In this paper, having in mind the construction of a statistical-enriched corpus containing Portuguese collocations in use, we survey four online tools that allow to automatically find collocation candidates: WortschatzFootnote 1, DeepDictFootnote 2, Reference Corpus of Contemporary PortugueseFootnote 3 and Sketch EngineFootnote 4. The evaluation of these tools allow us to understand which one better fits our purpose of creating a corpus of collocations in context that is enriched with statistical information. There are other tools to do queries on Portuguese corpora, like Cetempublico or Corpus do Português but we found the aforementioned ones more suitable for the extraction of collocations in context and with statistical information.

In Sect. 2, we present our methodology. The extraction tools are described in Sect. 3. In Sect. 4, we compare the tools. Finally, in Sect. 5, we highlight the main conclusions and point to future directions.

2 Methodology

In this section we present the methodology followed to collect collocations in context.

As frequency is not, by itself, a defining trait of the collocations, we decided to use nouns with high and low frequency in the language taken from a Portuguese corpus of frequency available in COMPARAFootnote 5. We used a total of 10 nouns: 5 with high frequencies, and 5 with low frequencies. Then, we submitted these nouns to the surveyed tools. Each noun is being tested as the base of a collocation, and we target to find possible collocates.

Each one of the tools is then evaluated (description in Sect. 4.2), according to the parameters that we will now describe below, which we considered to be the most important regarding our research purposes.

Starting with the processing time, we want it to be fast, as we need to perform several searches. Having the option to establish a frequency threshold is also very important, so that we can find the most salient collocations, and not simply common combinations of words. The search should be done by lemma, because only searching one word form can produce limited results.
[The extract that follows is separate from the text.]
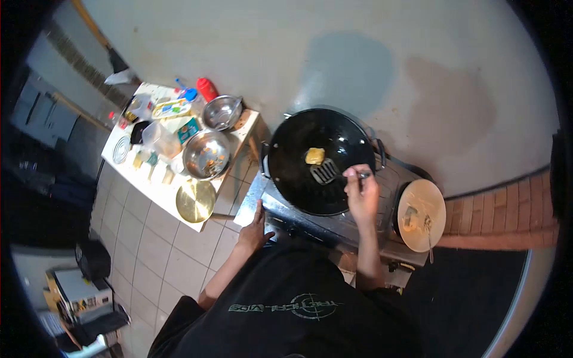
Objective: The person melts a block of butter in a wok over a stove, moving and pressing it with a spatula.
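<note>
My right hand (362,197) is closed round the handle of a slotted spatula (324,172). The spatula's blade is low inside a large black wok (292,188) on the stove. Just beyond the blade, a yellowish lump of food (315,156) lies in the wok, close to the blade's edge. My left hand (253,234) rests at the front left edge of the metal stove (285,206), its index finger stretched out and nothing in its grip.
Right of the wok sits a pale bowl (440,200) with food bits and a utensil. On the left, a white table (119,156) carries metal bowls (222,113), a plastic jug (160,140), a red bottle (207,89) and a gold-coloured round dish (195,201). A wall (441,48) stands behind the stove.
</note>
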Available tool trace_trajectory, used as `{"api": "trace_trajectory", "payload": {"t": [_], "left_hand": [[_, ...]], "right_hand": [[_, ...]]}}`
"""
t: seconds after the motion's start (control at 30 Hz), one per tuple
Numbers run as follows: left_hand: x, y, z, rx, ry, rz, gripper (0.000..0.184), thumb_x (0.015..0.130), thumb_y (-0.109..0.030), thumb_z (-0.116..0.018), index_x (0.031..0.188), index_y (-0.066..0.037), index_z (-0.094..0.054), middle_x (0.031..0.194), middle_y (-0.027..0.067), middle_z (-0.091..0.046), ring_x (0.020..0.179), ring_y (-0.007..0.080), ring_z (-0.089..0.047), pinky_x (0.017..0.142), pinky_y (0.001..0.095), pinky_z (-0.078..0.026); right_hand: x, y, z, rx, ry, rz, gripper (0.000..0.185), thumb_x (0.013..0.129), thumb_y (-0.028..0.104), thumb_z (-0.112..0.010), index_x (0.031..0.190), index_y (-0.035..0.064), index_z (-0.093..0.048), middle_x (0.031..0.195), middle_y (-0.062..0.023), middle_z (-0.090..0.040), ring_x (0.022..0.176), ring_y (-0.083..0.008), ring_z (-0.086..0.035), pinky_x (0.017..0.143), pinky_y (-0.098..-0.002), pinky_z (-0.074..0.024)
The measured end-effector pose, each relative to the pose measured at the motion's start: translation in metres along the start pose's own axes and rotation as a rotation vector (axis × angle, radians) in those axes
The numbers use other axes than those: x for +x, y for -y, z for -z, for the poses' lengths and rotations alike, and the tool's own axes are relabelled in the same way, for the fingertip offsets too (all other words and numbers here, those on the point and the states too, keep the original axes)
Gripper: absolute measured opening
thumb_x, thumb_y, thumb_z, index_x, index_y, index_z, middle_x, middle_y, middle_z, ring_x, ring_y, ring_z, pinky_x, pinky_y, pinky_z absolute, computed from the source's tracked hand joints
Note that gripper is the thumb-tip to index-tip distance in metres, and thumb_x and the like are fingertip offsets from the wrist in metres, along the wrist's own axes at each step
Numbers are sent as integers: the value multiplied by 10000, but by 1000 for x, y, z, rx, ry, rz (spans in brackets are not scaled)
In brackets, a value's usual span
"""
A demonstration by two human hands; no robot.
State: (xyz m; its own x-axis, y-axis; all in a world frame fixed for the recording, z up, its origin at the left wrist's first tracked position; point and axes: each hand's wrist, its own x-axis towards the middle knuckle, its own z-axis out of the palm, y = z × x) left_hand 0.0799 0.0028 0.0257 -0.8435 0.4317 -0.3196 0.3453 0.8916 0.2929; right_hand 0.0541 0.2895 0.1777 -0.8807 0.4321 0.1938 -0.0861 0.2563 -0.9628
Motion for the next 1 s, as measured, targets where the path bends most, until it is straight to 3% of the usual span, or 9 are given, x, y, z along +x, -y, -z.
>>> {"api": "trace_trajectory", "payload": {"t": [0.1, 0.17, 0.2, 0.37, 0.43, 0.57, 0.6, 0.83, 1.0], "left_hand": [[-5, -6, 2, 39, 4, 20, 956, 808, -505, -656, 1459, 44, -221, 1576, 166, 60, 1013, 326, -647, 740, 387, -565], [-5, -1, -10, 43, -103, -15, 954, 807, -507, -656, 1458, 43, -227, 1576, 164, 68, 976, 320, -661, 711, 385, -570], [-7, -9, 6, 40, 1, 35, 967, 808, -512, -653, 1464, 42, -209, 1576, 164, 69, 974, 306, -665, 714, 383, -570], [-6, -12, 16, 3, 108, 89, 985, 805, -511, -657, 1475, 30, -178, 1577, 160, 72, 1041, 296, -641, 726, 385, -569], [-8, -12, 23, -135, 124, 76, 931, 818, -421, -674, 1459, 53, -194, 1576, 151, 59, 1134, 400, -560, 860, 461, -521], [-8, -12, 29, -196, 160, 76, 914, 829, -396, -671, 1452, 75, -194, 1575, 149, 69, 1232, 376, -487, 939, 445, -483], [-7, -10, 22, -127, 92, 56, 969, 814, -464, -669, 1480, 24, -162, 1583, 120, 73, 1084, 350, -608, 826, 427, -543], [-4, -5, 14, -84, 89, 41, 972, 819, -467, -663, 1477, 34, -153, 1581, 128, 75, 1088, 357, -604, 843, 437, -537], [-7, -6, 20, -98, 94, 36, 971, 814, -463, -669, 1475, 35, -161, 1581, 123, 78, 1079, 363, -607, 842, 440, -537]], "right_hand": [[5, -1, 4, -49, 71, 49, 166, 982, 189, -529, 889, 55, -555, 795, 6, -583, 570, -38, -468, 506, -195, -372], [7, 4, 3, -37, 80, 61, 143, 985, 160, -518, 900, 48, -546, 813, -7, -589, 574, -34, -467, 510, -193, -381], [9, 7, 2, -20, 81, 43, 151, 977, 158, -530, 886, 39, -553, 798, -6, -594, 578, -42, -484, 524, -204, -394], [13, 16, -3, -20, 83, 2, 158, 971, 154, -538, 877, 29, -557, 801, -9, -599, 591, -53, -503, 549, -215, -413], [14, 19, -4, -27, 91, 57, 155, 972, 155, -535, 886, 29, -563, 797, -8, -599, 599, -58, -508, 556, -218, -420], [19, 17, -10, -37, 100, 106, 174, 963, 184, -559, 875, 35, -578, 703, -4, -581, 582, -57, -521, 542, -221, -414], [20, 18, -13, -44, 82, 125, 185, 957, 193, -569, 863, 35, -577, 638, 4, -538, 556, -54, -504, 530, -221, -400], [16, 26, -7, -76, 116, 138, 191, 955, 187, -573, 855, 25, -559, 617, -4, -505, 541, -68, -464, 520, -240, -384], [1, 37, 7, -285, 112, 110, 212, 954, 198, -571, 867, 13, -514, 627, -85, -482, 544, -135, -448, 538, -303, -402]]}}
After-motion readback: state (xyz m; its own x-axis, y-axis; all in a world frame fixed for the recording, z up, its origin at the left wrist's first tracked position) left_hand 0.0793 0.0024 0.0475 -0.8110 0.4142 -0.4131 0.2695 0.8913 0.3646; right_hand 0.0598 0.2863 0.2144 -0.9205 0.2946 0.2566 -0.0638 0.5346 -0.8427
Determine the window span is also relevant. For instance, we want to capture the collocation strong tea in a wider span, like in the tea was very strong. As using syntactic patterns has proven to be a successful way to extract collocations, we would like to have this option available. Moreover, we would like to use a tool that distinguishes the varieties of Portuguese and that does not have repeated texts in its corpora, in order to ensure the representativeness of the extracted collocations and statistics. It is also an advantage to be able to analyse the collocations in their context, rather than have access to a list of co-occurring words and a score. Also, we would like to be able to download these sentences, and upload different corpora for analysis. Regarding metrics, we would like to have information about Mutual Information, Log-likelihood and Dice coefficient. Also, we would prefer to use a freely available tool. Finally, we will also compare the number of correct collocations that were selected by the systems (Sect. 4.1).

3 The Surveyed Tools

In this section, we present the tools that we have analyzed: Wortschatz, DeepDict, Reference Corpus of Contemporary Portuguese, and Sketch Engine. The word momento will be used for illustration proposes.

3.1 Wortschatz

Wortschatz is a system developed by the University of Leipzig that uses the Leipzig Corpora Collection. This corpus exists for more than 250 languages, all data is searchable. The Portuguese data consists of a newspaper corpus based on material crawled in 2011 and the Wikipedia also collected in 2011. For the European variety of Portuguese, there are 2.540.587 sentences and 53.879.750 tokens. The Brazilian variety has 25.008.883 sentences and 486.724.987 tokens. The variety of Macau has 392,371 sentences and 8.672.381 tokens. The search can be done in one of the varieties or all. Several tools are used for preprocessing the corpus (for instance, tokenization, word frequency calculation, word co-occurrence calculation). There are also post-processing tools, like POS tagging and lemmatization. All the tools are available for download from their website, as well as most of the corpora.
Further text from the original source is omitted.